[[ DATASET EXCERPT, beginning ]]

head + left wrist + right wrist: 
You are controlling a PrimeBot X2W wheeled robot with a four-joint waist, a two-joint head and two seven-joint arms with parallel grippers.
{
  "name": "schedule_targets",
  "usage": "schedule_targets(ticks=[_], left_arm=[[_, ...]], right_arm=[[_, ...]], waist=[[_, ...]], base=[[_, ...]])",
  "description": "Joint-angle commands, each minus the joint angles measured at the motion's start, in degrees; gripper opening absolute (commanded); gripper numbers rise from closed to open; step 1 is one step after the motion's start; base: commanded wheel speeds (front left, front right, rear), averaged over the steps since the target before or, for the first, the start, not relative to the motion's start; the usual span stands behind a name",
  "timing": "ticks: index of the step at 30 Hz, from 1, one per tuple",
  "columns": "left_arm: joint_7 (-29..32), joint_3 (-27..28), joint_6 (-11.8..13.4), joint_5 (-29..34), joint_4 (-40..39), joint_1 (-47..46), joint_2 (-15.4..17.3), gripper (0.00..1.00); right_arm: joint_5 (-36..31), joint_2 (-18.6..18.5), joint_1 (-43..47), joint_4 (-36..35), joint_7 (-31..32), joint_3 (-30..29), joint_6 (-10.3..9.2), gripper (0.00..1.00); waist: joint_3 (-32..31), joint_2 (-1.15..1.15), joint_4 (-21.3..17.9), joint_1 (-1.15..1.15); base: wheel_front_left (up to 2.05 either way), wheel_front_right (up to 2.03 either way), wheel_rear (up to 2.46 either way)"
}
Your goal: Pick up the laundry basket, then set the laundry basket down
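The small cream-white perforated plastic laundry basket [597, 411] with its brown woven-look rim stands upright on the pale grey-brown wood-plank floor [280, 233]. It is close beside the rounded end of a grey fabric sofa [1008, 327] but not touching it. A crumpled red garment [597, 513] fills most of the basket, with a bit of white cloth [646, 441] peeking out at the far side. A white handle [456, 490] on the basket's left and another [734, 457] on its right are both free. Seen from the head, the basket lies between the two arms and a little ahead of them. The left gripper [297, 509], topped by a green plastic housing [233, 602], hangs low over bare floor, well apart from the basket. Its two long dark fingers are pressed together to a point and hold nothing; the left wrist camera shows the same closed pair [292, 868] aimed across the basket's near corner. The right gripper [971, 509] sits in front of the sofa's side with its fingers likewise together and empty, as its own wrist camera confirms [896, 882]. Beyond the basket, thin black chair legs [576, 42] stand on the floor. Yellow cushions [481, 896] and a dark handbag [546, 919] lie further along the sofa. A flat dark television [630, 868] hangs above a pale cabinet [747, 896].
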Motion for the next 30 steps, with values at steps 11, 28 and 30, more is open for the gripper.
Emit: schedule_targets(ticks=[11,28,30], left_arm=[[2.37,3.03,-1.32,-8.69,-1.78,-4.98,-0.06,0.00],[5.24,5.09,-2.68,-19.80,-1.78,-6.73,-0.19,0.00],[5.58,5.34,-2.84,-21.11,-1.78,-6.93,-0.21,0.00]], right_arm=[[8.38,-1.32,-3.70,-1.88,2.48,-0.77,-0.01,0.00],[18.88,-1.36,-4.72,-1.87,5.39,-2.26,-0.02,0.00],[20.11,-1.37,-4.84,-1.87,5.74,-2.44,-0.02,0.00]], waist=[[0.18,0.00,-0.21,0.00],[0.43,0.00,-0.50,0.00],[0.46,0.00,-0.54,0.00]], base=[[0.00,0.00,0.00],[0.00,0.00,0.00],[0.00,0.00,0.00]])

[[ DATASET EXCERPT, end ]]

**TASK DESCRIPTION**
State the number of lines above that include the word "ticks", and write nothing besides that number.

**YOUR RESPONSE**
3